Please return all of the data exactly as written.
··· DATASET EXCERPT
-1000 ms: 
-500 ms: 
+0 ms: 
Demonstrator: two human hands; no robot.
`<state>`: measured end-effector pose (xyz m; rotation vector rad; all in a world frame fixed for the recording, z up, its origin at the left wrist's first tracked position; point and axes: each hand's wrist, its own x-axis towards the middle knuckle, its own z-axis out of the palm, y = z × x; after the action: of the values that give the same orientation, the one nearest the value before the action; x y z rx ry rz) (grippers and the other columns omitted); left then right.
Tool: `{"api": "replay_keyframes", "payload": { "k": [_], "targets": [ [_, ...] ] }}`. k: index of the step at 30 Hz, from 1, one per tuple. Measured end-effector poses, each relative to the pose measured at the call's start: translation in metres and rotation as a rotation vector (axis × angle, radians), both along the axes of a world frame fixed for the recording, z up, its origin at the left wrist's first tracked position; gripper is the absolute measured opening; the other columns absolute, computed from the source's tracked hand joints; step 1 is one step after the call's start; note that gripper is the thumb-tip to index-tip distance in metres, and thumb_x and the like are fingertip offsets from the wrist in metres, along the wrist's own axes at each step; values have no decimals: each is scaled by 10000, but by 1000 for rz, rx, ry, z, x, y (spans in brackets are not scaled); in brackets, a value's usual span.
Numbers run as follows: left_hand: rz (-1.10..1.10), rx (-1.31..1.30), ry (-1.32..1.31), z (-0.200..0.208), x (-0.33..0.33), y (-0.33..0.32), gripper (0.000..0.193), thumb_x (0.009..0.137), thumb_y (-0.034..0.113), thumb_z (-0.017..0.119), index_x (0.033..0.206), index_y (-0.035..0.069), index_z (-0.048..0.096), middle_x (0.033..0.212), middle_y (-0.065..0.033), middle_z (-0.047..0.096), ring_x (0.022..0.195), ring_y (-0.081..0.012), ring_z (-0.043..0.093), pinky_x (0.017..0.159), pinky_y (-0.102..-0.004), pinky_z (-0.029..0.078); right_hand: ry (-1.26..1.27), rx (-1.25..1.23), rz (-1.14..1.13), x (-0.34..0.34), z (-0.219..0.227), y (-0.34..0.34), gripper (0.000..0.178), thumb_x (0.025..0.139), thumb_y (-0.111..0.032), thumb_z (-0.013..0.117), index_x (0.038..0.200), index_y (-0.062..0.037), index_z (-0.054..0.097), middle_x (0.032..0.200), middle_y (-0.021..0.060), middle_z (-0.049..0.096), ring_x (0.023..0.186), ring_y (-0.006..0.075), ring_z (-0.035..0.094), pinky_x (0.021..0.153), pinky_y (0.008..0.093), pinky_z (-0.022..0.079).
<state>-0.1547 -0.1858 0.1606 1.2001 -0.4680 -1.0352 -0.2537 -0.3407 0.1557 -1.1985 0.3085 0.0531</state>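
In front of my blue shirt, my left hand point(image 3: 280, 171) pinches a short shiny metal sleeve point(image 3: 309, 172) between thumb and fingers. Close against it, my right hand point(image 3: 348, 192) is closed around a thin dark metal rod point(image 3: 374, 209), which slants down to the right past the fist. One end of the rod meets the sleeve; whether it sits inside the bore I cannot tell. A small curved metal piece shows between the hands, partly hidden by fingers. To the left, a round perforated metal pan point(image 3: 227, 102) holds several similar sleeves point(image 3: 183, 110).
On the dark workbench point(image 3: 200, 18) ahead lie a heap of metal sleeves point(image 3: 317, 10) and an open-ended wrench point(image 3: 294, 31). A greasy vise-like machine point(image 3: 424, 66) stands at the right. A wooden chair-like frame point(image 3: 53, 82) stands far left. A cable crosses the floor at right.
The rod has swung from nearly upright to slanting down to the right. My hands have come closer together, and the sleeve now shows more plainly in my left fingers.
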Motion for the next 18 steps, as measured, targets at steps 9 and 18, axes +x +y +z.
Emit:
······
**RESPONSE:**
-1000 ms: 
-500 ms: 
+0 ms: 
Demonstrator: two human hands; no robot.
`<state>`: measured end-effector pose (xyz m; rotation vector rad; all in a world frame fixed for the recording, z up, its origin at the left wrist's first tracked position; point and axes: each hand's wrist, its own x-axis towards the middle knuckle, its own z-axis out of the palm, y = z × x; after the action: of the values that give the same orientation, the one nearest the value before the action; x y z rx ry rz) (grippers and the other columns omitted); left then right.
Tool: `{"api": "replay_keyframes", "payload": { "k": [_], "targets": [ [_, ...] ] }}`. k: index of the step at 30 Hz, from 1, one per tuple. Measured end-effector poses, each relative to the pose measured at the call's start: translation in metres and rotation as a rotation vector (axis × angle, radians), both along the axes of a world frame fixed for the recording, z up, its origin at the left wrist's first tracked position; gripper is the absolute measured opening; the other columns absolute, computed from the source's tracked hand joints; step 1 is one step after the call's start; note that gripper is the thumb-tip to index-tip distance in metres, and thumb_x and the like are fingertip offsets from the wrist in metres, along the wrist's own axes at each step; values have no decimals: each is scaled by 10000, but by 1000 for rz, rx, ry, z, x, y (spans in brackets are not scaled); in brackets, a value's usual span.
Numbers run as follows: left_hand: rz (-1.10..1.10), rx (-1.31..1.30), ry (-1.32..1.31), z (-0.200..0.208), x (-0.33..0.33), y (-0.33..0.32), gripper (0.000..0.193), thumb_x (0.009..0.137), thumb_y (-0.034..0.113), thumb_z (-0.017..0.119), index_x (0.033..0.206), index_y (-0.035..0.069), index_z (-0.048..0.096), middle_x (0.033..0.212), middle_y (-0.065..0.033), middle_z (-0.047..0.096), ring_x (0.022..0.195), ring_y (-0.081..0.012), ring_z (-0.043..0.093), pinky_x (0.017..0.159), pinky_y (-0.102..-0.004), pinky_z (-0.029..0.078); right_hand: ry (-1.26..1.27), rx (-1.25..1.23), rz (-1.14..1.13), x (-0.34..0.34), z (-0.219..0.227), y (-0.34..0.34), gripper (0.000..0.178), thumb_x (0.025..0.139), thumb_y (-0.111..0.032), thumb_z (-0.013..0.117), index_x (0.038..0.200), index_y (-0.062..0.037), index_z (-0.054..0.097), middle_x (0.032..0.200), middle_y (-0.021..0.060), middle_z (-0.049..0.096), ring_x (0.023..0.186), ring_y (-0.006..0.075), ring_z (-0.035..0.094), pinky_x (0.021..0.153), pinky_y (0.008..0.093), pinky_z (-0.022..0.079).
<state>-0.1547 -0.1858 0.1606 1.2001 -0.4680 -1.0352 -0.2537 -0.3407 0.1557 -1.1985 0.3085 0.0531</state>
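In front of my blue shirt, my left hand point(image 3: 280, 171) pinches a short shiny metal sleeve point(image 3: 309, 172) between thumb and fingers. Close against it, my right hand point(image 3: 348, 192) is closed around a thin dark metal rod point(image 3: 374, 209), which slants down to the right past the fist. One end of the rod meets the sleeve; whether it sits inside the bore I cannot tell. A small curved metal piece shows between the hands, partly hidden by fingers. To the left, a round perforated metal pan point(image 3: 227, 102) holds several similar sleeves point(image 3: 183, 110).
On the dark workbench point(image 3: 200, 18) ahead lie a heap of metal sleeves point(image 3: 317, 10) and an open-ended wrench point(image 3: 294, 31). A greasy vise-like machine point(image 3: 424, 66) stands at the right. A wooden chair-like frame point(image 3: 53, 82) stands far left. A cable crosses the floor at right.
The rod has swung from nearly upright to slanting down to the right. My hands have come closer together, and the sleeve now shows more plainly in my left fingers.
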Motion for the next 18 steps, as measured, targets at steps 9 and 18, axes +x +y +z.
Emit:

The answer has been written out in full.